INSTRUCTIONS TO FOLLOW
Could you retype the lines below, starting at the line holding "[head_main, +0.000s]" and stopping at the line holding "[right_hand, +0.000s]", inclusive? Copy them exactly and drop the images.

GIVEN DATA
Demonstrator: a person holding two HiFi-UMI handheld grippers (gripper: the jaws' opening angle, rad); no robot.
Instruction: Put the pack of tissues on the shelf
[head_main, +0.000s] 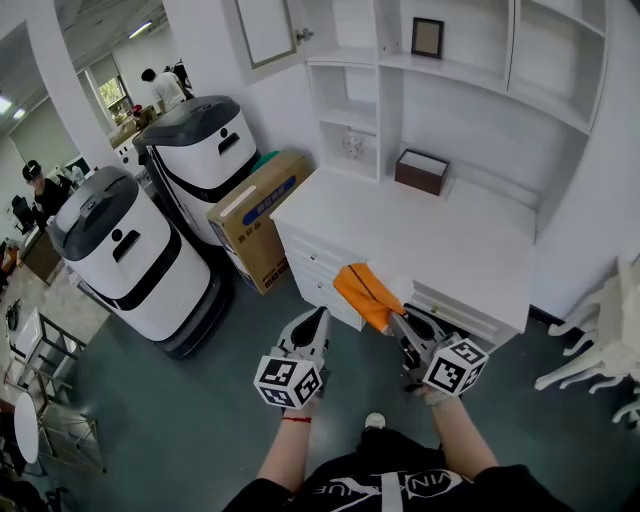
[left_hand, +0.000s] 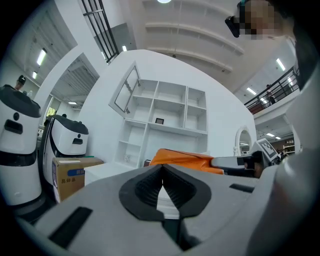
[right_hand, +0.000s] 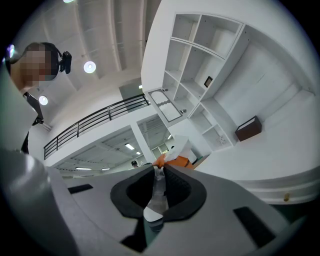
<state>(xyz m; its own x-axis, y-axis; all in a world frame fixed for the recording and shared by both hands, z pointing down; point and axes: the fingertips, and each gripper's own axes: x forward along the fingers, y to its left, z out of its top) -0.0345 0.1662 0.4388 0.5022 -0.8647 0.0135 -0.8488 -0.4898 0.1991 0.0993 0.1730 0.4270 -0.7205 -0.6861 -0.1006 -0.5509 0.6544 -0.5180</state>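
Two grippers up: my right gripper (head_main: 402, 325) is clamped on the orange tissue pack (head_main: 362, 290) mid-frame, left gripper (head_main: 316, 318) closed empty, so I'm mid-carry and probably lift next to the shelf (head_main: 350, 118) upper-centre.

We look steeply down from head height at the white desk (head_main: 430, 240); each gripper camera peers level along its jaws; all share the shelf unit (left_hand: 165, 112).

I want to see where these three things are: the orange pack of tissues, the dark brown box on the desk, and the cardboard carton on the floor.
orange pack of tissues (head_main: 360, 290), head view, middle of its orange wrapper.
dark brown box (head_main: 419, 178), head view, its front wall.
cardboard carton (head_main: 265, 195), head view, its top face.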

RESULT OF THIS TASK
[head_main, +0.000s] 
[left_hand, +0.000s] 
[right_hand, +0.000s] 

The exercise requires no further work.